Zumal die Zutaten Schlimmes erwarten lassen. In einer amerikanischen Wohnsiedlung in Riad kommt es zu einem verheerenden Bombenanschlag, dem mehr als 100 Menschen zum Opfer fallen. Das Mißtrauen der Amis gegenüber den arabischen Ermittlern ist groß, denn die Täter trugen deren Uniformen und ganz so fix wie die Kollegen von „CSI“ scheinen die örtlichen Fachkräfte auch nicht zu sein. FBI-Agent Ronald Fleury (Jamie Foxx) soll´s richten und macht sich mit seinem Team (darunter Chris Cooper und Jennifer Garner) auf den Weg ins Königreich.
Dort ist man wenig erfreut über die breitbeinige Arroganz der Sonnenbrillenträger, stellt ihnen mit Al-Ghazi (Ashraf Barhoum) jedoch einen kompetenten Assistenten zur Seite, der die zur Aufklärung nötigen Kontakte vermittelt. Die Jagd auf die Täter beginnt, endet allerdings ganz anders, als es sich das FBI erhofft – und der Zuschauer vermutet.
Optisch eindeutig von Produzent Michael Manns („Miami Vice“) mitreißendem Stil beeinflußt, punktet „Operation: Kingdom“ vor allem mit seinem fulminanten, inhaltlich hervorragend angekündigten Showdown und einer Schlußwendung, die zugegebenermaßen mit der Zärtlichkeit eines Vorschlaghammers aufschlägt, dafür aber sehr lange nachwirkt. Peter Berg inszeniert weniger subtil als es beispielsweise Stephen Gaghan in „Syriana“ tat, dem politischen Ansinnen jedoch durchaus angemessen.

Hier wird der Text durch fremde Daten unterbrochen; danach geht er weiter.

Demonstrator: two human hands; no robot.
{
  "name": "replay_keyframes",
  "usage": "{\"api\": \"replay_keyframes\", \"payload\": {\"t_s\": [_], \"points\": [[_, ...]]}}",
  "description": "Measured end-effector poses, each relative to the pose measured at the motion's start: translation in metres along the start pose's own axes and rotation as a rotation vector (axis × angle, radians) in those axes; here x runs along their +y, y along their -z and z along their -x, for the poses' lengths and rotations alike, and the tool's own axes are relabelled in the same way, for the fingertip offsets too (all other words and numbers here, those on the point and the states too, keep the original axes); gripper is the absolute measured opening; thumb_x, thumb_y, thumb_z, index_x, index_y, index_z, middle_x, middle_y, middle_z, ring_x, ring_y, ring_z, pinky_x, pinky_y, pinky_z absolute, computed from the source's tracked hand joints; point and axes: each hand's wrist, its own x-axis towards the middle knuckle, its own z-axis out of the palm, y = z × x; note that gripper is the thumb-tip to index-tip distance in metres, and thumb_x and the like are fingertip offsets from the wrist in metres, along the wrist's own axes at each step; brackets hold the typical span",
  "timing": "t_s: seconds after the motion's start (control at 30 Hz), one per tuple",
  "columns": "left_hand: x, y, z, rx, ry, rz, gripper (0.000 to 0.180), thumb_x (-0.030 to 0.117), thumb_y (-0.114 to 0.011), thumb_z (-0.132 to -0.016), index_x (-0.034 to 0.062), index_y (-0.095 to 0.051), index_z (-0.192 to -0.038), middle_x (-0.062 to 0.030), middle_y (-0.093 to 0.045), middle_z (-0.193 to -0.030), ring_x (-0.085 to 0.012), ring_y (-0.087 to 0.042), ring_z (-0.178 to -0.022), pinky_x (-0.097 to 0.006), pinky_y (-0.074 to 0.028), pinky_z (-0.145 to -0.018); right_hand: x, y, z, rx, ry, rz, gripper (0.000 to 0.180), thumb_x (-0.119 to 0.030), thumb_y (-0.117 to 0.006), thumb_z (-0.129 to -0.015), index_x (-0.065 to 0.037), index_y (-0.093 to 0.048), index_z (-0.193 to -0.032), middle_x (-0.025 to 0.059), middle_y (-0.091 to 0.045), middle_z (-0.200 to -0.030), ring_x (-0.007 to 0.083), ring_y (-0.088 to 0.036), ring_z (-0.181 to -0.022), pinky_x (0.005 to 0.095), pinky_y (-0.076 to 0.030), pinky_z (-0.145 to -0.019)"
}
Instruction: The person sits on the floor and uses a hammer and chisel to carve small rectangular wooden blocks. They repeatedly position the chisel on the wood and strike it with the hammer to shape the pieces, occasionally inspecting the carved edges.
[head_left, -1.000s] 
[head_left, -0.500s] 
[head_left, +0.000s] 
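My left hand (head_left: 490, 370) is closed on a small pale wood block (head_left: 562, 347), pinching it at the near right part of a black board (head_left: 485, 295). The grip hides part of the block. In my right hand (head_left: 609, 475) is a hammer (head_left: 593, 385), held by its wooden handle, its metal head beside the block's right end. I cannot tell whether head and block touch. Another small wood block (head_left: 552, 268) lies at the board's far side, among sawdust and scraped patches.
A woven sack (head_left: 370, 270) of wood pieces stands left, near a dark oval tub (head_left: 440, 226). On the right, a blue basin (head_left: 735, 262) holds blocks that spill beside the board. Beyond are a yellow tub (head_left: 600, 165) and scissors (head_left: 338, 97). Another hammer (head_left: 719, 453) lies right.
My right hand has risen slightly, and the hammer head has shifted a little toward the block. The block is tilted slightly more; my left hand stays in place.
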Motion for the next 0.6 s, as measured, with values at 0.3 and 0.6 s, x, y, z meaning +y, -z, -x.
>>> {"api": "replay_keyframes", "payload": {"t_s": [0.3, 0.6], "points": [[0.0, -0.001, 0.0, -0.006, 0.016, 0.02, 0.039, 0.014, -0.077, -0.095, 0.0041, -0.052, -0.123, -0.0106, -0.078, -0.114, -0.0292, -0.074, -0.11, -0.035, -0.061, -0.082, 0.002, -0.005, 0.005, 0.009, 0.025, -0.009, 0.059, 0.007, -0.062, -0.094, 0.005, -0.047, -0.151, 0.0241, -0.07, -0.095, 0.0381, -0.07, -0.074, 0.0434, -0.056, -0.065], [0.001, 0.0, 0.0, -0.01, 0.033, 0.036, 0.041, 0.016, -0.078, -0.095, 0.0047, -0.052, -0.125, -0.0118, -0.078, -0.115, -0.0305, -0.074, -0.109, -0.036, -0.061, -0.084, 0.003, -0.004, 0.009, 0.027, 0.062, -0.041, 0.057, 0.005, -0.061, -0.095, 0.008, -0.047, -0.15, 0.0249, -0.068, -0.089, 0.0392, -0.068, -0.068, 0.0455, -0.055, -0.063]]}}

Invasion (Kinostart:18.10.2007)

Es liest sich so schön: Nicole Kidman, Neu-Bond Daniel Craig und Jeffrey Wright („Basquiat“) in einem Film von Oliver Hirschbiegel („Der Untergang“). Klingt wunderbar, sieht aber fürchterlich aus. Und ist gleichzeitig ein fabelhaftes Beispiel für gängige Mechanismen in Hollywood.

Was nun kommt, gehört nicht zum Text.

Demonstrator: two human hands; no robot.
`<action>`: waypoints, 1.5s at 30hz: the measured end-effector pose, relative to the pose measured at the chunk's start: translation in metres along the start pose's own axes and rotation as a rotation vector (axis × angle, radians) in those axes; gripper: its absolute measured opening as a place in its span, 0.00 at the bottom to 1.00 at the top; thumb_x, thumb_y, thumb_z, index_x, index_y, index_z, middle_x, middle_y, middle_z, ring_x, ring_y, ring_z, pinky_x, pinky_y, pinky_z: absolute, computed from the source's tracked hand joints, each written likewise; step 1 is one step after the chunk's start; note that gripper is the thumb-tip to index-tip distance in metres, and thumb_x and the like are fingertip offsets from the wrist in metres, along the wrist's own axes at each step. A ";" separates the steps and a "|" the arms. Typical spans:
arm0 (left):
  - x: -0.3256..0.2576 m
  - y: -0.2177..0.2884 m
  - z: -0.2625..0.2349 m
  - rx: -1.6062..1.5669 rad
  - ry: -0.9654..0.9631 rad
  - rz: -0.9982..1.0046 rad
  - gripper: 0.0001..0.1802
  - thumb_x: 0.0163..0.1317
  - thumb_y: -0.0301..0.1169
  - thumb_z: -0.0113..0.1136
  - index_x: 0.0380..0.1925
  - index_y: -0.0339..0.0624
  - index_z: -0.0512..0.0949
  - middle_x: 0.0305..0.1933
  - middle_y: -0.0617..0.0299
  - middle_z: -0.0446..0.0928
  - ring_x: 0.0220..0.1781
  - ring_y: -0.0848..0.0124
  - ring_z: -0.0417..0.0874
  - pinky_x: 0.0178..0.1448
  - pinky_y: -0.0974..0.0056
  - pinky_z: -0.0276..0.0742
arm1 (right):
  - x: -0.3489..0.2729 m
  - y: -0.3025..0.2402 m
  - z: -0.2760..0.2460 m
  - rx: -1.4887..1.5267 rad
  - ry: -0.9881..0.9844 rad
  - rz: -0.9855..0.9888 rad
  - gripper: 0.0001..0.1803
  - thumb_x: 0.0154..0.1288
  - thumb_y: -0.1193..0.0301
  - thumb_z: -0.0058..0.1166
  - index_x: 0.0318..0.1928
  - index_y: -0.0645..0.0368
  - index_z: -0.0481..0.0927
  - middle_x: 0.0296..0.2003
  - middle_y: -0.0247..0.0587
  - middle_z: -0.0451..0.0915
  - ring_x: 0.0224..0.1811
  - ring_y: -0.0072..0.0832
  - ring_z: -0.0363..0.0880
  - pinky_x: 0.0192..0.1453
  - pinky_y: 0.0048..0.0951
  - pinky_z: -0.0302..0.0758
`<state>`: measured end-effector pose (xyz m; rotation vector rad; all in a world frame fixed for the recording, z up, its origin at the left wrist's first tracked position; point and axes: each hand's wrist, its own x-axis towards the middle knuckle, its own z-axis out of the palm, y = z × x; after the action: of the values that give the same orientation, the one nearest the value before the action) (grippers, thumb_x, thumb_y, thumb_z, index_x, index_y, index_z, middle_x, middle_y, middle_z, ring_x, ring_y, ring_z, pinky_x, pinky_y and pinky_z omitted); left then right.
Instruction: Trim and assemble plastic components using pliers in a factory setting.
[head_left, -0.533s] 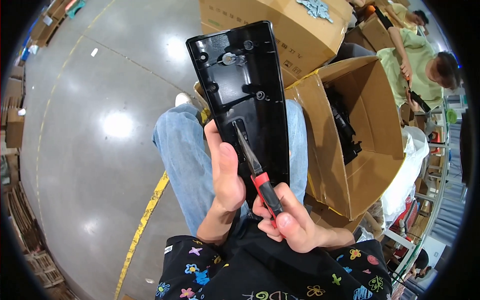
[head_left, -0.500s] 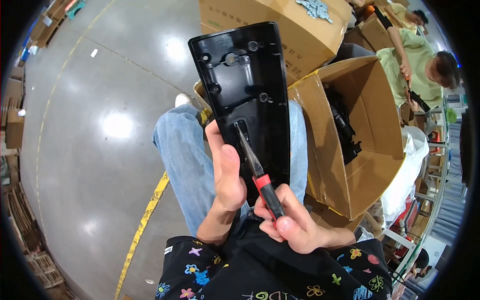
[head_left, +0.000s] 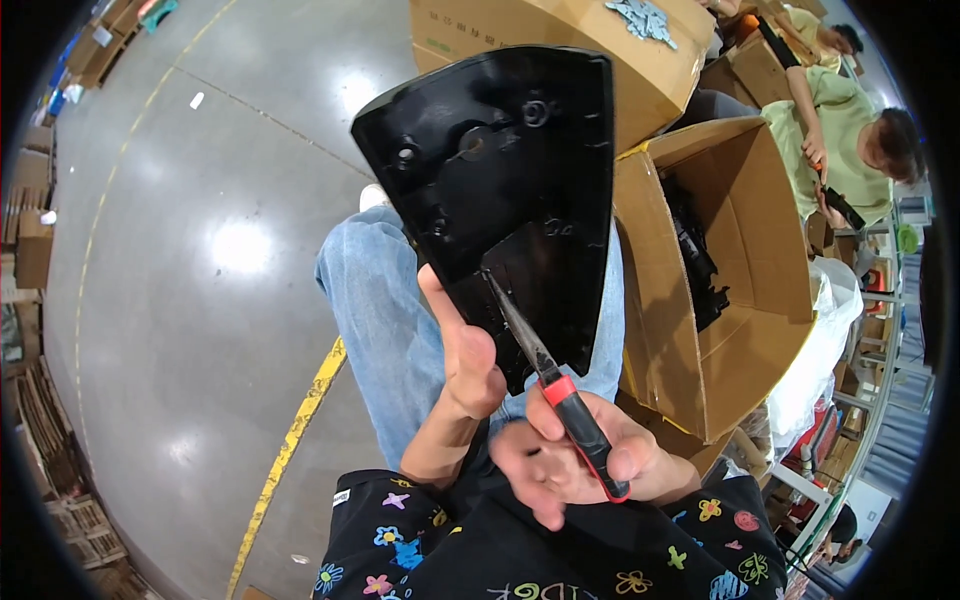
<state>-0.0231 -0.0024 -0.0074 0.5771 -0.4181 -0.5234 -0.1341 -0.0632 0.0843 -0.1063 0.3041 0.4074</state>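
Observation:
My left hand (head_left: 472,370) grips a black molded plastic panel (head_left: 510,190) by its lower left edge, with the thumb side toward me. The panel is held tilted over my lap, its inner face with round screw posts and ribs turned up. My right hand (head_left: 590,450) holds long-nose pliers (head_left: 578,425) with red and black handles, pinched along the thumb, while other fingers spread loosely. The metal jaws point up at the lower part of the panel; whether they touch it I cannot tell. A small dark spot shows by the right palm, too small to name.
An open cardboard box (head_left: 740,350) with black plastic parts (head_left: 700,260) stands at my right. Behind it, a closed carton (head_left: 560,25) bears a heap of grey pieces (head_left: 642,20). A co-worker (head_left: 840,130) in light green sits at the far right. Yellow tape (head_left: 290,450) marks the floor.
The panel has tipped and shifted slightly right, its far end swinging wider into view. The pliers have drawn back toward me and right, and my right fingers have loosened from around the handles.

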 end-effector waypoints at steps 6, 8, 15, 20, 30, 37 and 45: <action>0.007 -0.008 0.003 -0.453 -0.219 0.083 0.58 0.45 0.76 0.48 0.54 0.27 0.62 0.48 0.48 0.72 0.44 0.62 0.78 0.47 0.59 0.77 | 0.003 -0.004 -0.013 0.397 -0.216 0.075 0.39 0.66 0.69 0.51 0.69 0.65 0.44 0.22 0.38 0.71 0.13 0.20 0.66 0.12 0.18 0.66; -0.006 0.008 -0.001 -0.278 -0.108 -0.090 0.59 0.45 0.76 0.49 0.56 0.28 0.61 0.49 0.48 0.72 0.45 0.62 0.78 0.47 0.59 0.77 | 0.004 -0.006 -0.015 0.291 -0.146 0.069 0.33 0.69 0.67 0.48 0.67 0.67 0.50 0.20 0.37 0.69 0.12 0.18 0.62 0.12 0.17 0.62; -0.019 0.011 -0.028 0.377 0.129 -0.015 0.46 0.60 0.61 0.46 0.62 0.33 0.48 0.58 0.51 0.62 0.57 0.66 0.66 0.61 0.62 0.61 | 0.005 -0.015 0.012 -0.804 0.305 -0.182 0.19 0.65 0.75 0.49 0.56 0.66 0.66 0.22 0.42 0.74 0.16 0.20 0.69 0.18 0.20 0.63; -0.007 0.019 -0.017 0.553 0.198 0.136 0.39 0.66 0.57 0.41 0.60 0.33 0.49 0.56 0.52 0.62 0.55 0.70 0.64 0.61 0.64 0.58 | 0.009 -0.037 0.009 -2.106 0.420 -0.749 0.23 0.55 0.78 0.58 0.52 0.68 0.70 0.26 0.50 0.79 0.24 0.43 0.80 0.24 0.32 0.75; 0.005 0.027 -0.018 0.612 0.152 0.188 0.38 0.67 0.55 0.42 0.60 0.32 0.49 0.56 0.54 0.61 0.57 0.69 0.64 0.63 0.63 0.57 | 0.011 -0.078 0.042 -3.129 0.426 -0.858 0.32 0.43 0.79 0.60 0.55 0.56 0.75 0.29 0.37 0.73 0.29 0.30 0.75 0.28 0.29 0.72; 0.008 0.028 -0.020 0.139 0.127 0.097 0.38 0.68 0.55 0.40 0.64 0.37 0.46 0.60 0.42 0.64 0.58 0.55 0.73 0.61 0.55 0.70 | 0.021 -0.069 0.013 -2.119 0.412 -0.823 0.31 0.46 0.76 0.66 0.54 0.63 0.71 0.37 0.44 0.74 0.36 0.36 0.75 0.37 0.27 0.73; 0.002 0.029 -0.001 0.166 0.210 -0.014 0.43 0.65 0.62 0.36 0.63 0.32 0.59 0.59 0.46 0.69 0.57 0.60 0.75 0.57 0.57 0.73 | 0.034 -0.040 -0.034 -1.563 0.496 -0.925 0.32 0.49 0.74 0.68 0.54 0.66 0.67 0.38 0.37 0.75 0.36 0.18 0.71 0.41 0.22 0.72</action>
<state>-0.0111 0.0180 0.0095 0.7871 -0.2590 -0.4385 -0.0972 -0.0923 0.0433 -1.8265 0.3231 -0.4098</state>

Da haben wir also den Neuling (Hirschbiegel), dessen Hitlerkammerspiel für Aufsehen sorgt und ihm die Türen nach Amerika öffnet. Hier warten die Stars, große Budgets und sogar tolle Drehbücher. Zwar kriegt der Deutsche erstmal „nur“ ein älteres zur Neuverfilmung, doch auch der vierte Aufguß von Jack Finneys doppeldeutigen Roman „Die Körperfresser kommen“ (1955) hat in Zeiten eines kriegslüsternen Präsidenten und dessen willenlosen Mitstreitern seine Daseinsberechtigung, schildert er doch die schleichende „Invasion“ feindlicher Sporen, deren Ziel die Eroberung des Planeten Erde ist.

Ja, politische Seitenhiebe sind erwünscht, jedoch in kleinen Dosen. Der Deutsche war dabei wohl etwas übereifrig und erwartungsgemäß gewissenhaft, allerdings nicht im Sinne des Produzenten. Joel Silver heißt dieser, ist ein Alphamännchen und weiß, wie man Kasse macht – so allerdings nicht! Also packt er sein rotes Telefon aus und bittet seine Lieblinge, die Wachowski-Brüder („Matrix“), um neue Drehbuchseiten sowie James McTeigue („V wie Vendetta“) um den Nachdreh eines Drittels.

Das Gute daran: Der Untertitel „Sie werden nichts spüren!“ trifft nun wunderbar zu, denn „Invasion“ ist seelenlose Massenware, die nach einer guten Exposition in inhaltlicher und optischer Belanglosigkeit erstickt.